I LOVE POP ART - the colors - it is all about the colors and lines for me. Never really EVER gave them any thought until my Best Friend Freddy pointed out their pure beauty. Bold & Vivid! Now, I can't get enough of it! I only know a few Artists by name (that would be because I flunked art class, as I mentioned earlier, remember?), but the ones that really stand out to me are Nagel, Peter Max, and Andy Warhol.
What do you find stimulating right now? How does this influence your creative process?
I would have to say the work I see day to day on EBSQ. I have made many friends here, including several close friends. I am blessed to get the opportunity to see the evolution and motivations of their work at a very intimate level. Much of the art here is so inspiring - it is like getting to see the new Spring line for 2010, now!
Read anything good lately?
In this department, you have caught me red handed - I am a trash/suspense/thriller novel addict. Nothing mind blowing or edu-mac-ate-tion-al here! Give me Jackie Collins over Carl Sagan any day! The last book was a re-read; Valley of the Dolls by Jacqueline Susann. It's also my favorite, closely followed by Full Circle by Danielle Steele.
What are some of your artistic goals for the future?
For 2006 I've met 3 of my 6 goals I have set for myself, which is amazing since I am basically lazy!. 1. Try to paint on something other than a 16x20 for a change. (done). 2. Get the Pop Gal series off the ground. If any one noticed the abrupt change from nudity to more mainstream artwork - that was a direct result of my Grandmother's passing as an attempt to make sure she was proud of me. I always got that *look* when we discussed my nude art - without realizing she was proud of me all along. (done). 3. Cut back my hours at my day gig, and pick up the slack income wise with art, so I can do what I truly love. (done - though I can't wait until it is full time!). 4. Create a "mesh series" between my Pop Gals and my Body Language Series. This incarnation will include skin tones and facial features.
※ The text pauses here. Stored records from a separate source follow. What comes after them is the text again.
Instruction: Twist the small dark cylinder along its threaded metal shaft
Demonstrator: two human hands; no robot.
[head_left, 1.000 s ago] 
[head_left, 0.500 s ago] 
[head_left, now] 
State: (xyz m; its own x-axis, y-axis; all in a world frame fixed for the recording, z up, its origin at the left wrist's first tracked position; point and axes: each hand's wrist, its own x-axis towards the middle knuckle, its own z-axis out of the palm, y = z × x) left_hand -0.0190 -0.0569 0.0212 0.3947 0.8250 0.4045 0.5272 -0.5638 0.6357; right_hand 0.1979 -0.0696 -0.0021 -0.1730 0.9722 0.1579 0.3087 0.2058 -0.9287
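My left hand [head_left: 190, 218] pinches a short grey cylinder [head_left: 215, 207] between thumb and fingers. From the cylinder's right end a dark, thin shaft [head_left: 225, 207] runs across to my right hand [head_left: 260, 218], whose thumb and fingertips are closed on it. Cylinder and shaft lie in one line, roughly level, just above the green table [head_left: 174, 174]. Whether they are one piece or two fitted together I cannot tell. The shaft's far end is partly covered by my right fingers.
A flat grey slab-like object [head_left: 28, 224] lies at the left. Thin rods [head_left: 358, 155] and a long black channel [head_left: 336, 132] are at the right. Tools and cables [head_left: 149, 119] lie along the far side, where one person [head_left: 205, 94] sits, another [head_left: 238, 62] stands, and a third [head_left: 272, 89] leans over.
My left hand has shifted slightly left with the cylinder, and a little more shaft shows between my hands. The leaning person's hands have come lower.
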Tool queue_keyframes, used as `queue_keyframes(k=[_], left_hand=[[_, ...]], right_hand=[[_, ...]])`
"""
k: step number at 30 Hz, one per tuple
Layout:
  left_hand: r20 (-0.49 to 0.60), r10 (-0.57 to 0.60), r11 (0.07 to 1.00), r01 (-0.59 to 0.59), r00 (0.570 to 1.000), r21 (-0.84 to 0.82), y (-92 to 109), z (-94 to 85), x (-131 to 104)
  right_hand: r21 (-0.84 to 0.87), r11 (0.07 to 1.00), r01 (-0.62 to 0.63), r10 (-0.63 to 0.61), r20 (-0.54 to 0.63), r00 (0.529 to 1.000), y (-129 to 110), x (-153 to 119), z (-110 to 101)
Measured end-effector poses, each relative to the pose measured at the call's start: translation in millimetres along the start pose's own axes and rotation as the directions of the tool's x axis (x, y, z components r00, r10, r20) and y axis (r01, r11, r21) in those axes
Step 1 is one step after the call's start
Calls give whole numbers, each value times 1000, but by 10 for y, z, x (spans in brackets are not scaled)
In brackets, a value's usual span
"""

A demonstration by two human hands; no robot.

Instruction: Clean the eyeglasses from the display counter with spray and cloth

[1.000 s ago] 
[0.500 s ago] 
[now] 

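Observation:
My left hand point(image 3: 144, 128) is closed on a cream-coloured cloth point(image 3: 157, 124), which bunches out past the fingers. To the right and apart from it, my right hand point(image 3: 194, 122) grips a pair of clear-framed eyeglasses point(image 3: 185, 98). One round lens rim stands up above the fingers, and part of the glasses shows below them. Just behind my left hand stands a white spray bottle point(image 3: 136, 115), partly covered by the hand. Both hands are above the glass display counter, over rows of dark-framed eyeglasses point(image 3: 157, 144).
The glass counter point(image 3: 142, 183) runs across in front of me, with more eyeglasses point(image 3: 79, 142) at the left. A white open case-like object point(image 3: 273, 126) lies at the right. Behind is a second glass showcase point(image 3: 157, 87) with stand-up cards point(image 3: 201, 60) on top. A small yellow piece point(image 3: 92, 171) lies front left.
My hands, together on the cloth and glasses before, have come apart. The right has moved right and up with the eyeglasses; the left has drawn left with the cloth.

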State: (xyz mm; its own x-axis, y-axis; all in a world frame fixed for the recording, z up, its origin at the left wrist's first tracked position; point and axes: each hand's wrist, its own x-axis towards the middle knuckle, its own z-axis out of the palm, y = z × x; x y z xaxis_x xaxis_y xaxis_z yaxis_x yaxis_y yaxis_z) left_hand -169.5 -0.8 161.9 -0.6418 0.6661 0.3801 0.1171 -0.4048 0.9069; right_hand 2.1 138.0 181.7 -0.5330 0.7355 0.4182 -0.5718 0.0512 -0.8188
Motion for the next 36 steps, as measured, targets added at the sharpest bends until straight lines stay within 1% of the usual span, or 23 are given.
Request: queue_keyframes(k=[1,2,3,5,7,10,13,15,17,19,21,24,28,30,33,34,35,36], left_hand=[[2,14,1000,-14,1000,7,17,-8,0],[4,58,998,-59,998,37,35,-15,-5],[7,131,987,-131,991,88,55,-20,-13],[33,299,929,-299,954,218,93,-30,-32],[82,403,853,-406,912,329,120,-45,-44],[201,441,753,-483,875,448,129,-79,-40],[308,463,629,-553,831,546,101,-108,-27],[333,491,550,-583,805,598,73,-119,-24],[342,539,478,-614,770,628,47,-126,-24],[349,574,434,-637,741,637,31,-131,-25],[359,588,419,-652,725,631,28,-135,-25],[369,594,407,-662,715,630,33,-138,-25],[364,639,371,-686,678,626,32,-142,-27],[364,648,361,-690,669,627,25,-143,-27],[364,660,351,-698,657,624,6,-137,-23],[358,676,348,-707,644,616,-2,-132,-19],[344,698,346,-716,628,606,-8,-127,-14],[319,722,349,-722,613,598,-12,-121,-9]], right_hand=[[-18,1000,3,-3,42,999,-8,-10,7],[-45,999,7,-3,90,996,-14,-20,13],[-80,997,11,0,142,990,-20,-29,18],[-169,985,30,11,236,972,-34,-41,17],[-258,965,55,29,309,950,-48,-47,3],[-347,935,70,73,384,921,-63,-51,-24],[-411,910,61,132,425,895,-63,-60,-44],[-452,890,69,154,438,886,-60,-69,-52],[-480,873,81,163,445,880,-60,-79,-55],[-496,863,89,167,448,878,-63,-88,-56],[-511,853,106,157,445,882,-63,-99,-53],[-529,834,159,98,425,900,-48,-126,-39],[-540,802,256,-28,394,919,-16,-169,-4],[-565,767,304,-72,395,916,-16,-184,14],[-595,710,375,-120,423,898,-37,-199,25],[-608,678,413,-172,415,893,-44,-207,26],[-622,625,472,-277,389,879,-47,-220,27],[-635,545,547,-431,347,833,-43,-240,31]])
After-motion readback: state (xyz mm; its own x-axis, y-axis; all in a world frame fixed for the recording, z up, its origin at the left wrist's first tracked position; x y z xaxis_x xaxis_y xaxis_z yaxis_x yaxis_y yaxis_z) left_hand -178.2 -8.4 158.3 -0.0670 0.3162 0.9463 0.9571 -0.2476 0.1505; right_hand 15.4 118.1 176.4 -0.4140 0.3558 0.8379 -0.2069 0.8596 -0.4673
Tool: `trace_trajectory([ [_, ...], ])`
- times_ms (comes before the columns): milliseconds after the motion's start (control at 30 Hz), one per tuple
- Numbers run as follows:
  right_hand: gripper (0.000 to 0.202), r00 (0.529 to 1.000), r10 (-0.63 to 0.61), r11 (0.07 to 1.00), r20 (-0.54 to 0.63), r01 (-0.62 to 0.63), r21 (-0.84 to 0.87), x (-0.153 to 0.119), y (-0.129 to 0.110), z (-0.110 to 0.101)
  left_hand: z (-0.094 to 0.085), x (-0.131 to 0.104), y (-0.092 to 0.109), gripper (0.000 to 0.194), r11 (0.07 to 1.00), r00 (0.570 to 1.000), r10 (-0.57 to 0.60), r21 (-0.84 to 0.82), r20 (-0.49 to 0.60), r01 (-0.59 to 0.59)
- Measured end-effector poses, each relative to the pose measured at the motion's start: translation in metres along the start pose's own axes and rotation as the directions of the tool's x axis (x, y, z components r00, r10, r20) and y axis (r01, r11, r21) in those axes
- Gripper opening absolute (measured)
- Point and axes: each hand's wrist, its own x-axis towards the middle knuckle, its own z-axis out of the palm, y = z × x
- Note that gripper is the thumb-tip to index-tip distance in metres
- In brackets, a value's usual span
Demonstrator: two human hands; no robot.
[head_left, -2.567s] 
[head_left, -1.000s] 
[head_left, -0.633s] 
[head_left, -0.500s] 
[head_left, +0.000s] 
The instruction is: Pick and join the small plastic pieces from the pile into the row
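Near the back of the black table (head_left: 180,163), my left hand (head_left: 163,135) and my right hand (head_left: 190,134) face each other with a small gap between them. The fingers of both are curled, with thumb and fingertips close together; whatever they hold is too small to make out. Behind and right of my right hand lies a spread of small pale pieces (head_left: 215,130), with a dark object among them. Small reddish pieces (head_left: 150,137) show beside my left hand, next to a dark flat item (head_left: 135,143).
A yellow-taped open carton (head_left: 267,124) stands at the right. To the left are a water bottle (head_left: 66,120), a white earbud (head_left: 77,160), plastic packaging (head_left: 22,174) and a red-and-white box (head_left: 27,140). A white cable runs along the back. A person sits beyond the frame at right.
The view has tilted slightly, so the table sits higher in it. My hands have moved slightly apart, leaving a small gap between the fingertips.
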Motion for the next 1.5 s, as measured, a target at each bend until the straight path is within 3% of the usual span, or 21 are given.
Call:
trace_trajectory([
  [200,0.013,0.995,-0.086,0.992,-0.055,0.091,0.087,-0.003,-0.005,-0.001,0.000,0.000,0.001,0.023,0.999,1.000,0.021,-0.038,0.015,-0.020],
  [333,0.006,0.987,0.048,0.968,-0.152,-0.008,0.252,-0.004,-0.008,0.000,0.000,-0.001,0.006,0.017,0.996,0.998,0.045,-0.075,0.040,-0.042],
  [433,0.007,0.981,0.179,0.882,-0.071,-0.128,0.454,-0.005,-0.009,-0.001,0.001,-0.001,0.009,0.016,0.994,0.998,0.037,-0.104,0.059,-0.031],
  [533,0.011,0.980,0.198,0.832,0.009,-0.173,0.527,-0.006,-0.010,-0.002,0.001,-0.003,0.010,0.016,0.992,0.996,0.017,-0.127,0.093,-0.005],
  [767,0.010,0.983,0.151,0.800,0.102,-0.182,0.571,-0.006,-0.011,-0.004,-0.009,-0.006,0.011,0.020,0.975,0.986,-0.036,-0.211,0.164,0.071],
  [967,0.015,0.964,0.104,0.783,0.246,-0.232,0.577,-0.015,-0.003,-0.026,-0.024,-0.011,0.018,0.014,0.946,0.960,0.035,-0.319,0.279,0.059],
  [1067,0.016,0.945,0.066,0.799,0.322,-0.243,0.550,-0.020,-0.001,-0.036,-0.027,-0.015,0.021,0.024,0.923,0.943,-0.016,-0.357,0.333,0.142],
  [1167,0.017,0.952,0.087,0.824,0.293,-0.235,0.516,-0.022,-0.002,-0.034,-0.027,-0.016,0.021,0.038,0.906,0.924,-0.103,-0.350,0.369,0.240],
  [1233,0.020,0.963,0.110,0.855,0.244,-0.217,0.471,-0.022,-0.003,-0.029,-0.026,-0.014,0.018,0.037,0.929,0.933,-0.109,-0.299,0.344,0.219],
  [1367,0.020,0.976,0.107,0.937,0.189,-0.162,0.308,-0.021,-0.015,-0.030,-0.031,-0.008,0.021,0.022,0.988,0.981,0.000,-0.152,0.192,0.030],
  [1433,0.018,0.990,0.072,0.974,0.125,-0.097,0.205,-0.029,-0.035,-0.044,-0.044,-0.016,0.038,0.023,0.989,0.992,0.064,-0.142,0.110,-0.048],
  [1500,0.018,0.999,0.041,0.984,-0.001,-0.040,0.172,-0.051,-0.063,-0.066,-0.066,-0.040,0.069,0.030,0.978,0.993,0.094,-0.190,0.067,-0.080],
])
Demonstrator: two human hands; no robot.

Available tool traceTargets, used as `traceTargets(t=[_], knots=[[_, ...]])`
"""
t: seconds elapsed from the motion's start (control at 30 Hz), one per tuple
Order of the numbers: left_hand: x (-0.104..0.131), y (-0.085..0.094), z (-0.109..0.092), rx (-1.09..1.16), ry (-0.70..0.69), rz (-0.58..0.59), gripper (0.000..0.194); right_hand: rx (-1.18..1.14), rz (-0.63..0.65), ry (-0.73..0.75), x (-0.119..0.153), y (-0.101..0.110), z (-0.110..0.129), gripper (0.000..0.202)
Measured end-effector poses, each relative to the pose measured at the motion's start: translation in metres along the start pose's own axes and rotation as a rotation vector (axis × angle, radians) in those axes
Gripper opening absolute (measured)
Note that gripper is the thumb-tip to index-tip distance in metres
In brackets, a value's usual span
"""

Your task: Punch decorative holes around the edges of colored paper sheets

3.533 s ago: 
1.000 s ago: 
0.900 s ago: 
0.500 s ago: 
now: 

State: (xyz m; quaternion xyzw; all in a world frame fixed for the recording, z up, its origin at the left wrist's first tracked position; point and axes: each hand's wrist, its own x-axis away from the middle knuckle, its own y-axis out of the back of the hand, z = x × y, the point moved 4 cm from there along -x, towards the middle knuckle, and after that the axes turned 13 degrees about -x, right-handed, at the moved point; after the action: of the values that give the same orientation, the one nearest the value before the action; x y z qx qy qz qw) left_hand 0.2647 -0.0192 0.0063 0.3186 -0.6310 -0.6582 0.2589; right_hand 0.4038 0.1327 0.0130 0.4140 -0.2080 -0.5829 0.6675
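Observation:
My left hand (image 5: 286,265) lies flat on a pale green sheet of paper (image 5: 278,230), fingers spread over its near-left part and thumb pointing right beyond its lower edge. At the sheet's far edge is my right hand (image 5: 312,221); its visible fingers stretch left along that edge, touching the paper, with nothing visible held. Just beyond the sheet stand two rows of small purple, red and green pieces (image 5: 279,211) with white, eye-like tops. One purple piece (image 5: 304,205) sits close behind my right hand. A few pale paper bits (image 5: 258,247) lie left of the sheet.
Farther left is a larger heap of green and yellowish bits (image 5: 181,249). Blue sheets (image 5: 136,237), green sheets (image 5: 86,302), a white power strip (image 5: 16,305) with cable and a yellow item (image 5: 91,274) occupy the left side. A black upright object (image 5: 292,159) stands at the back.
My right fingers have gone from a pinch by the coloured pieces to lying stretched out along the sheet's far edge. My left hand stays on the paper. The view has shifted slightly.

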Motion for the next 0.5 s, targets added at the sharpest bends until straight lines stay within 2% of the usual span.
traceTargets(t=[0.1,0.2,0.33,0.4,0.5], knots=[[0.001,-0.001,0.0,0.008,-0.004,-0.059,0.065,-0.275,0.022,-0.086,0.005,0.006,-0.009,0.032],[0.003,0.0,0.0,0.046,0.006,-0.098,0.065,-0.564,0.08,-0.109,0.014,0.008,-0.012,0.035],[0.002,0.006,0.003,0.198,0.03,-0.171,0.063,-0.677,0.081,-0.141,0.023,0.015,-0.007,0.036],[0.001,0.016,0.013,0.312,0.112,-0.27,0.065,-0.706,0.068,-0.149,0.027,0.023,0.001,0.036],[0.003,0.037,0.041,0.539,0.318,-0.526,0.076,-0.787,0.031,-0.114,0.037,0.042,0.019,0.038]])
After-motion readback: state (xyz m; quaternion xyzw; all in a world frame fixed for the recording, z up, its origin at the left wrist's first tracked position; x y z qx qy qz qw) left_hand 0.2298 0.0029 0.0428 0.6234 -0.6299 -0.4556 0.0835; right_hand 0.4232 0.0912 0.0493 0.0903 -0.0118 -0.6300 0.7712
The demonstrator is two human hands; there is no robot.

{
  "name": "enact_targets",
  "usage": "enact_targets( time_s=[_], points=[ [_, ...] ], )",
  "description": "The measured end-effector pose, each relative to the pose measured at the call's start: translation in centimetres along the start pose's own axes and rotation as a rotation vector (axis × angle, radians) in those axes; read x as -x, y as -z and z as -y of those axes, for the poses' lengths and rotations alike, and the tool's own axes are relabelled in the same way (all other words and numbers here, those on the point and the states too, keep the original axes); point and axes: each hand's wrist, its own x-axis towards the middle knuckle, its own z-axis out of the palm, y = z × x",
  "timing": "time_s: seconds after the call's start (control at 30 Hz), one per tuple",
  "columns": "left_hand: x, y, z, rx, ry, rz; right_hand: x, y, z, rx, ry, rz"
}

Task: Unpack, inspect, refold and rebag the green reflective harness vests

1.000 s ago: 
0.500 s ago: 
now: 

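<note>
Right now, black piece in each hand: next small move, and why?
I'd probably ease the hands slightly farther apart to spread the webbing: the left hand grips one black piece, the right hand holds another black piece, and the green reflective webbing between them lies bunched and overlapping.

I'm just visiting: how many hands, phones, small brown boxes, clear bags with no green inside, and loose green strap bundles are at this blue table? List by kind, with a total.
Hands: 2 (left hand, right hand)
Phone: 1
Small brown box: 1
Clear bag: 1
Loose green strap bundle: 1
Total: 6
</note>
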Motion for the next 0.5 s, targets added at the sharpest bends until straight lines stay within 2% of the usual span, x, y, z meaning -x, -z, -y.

However, this does not mean the end of the original series. 5. Get a better camera so I can take better pictures of my art and I can then take the next steps - enter *serious* art competitions, apply for grants, and apply for spots at art shows. (That is the big thing, right there - which leads us to that pesky people thing again). 6. Show my art someplace other than the internet. (This one is pending completion. I am going to be sending some of my artwork to my friend Donna Gill Colestock and Robin McGee, two other EBSQ artists, for a show in Massachusetts. It is a tiny show, but it is a start!!!!).
What would you like your fellow EBSQ artists and collectors to know about you and or your work?
Collectors: I love you guys with all my heart and soul. You had faith in me when I was trying to find faith in myself. Friends at EBSQ: Through thick and thin - nothing more needs to be said. Everyone else: Keep your eyes out. You WILL be seeing more of me!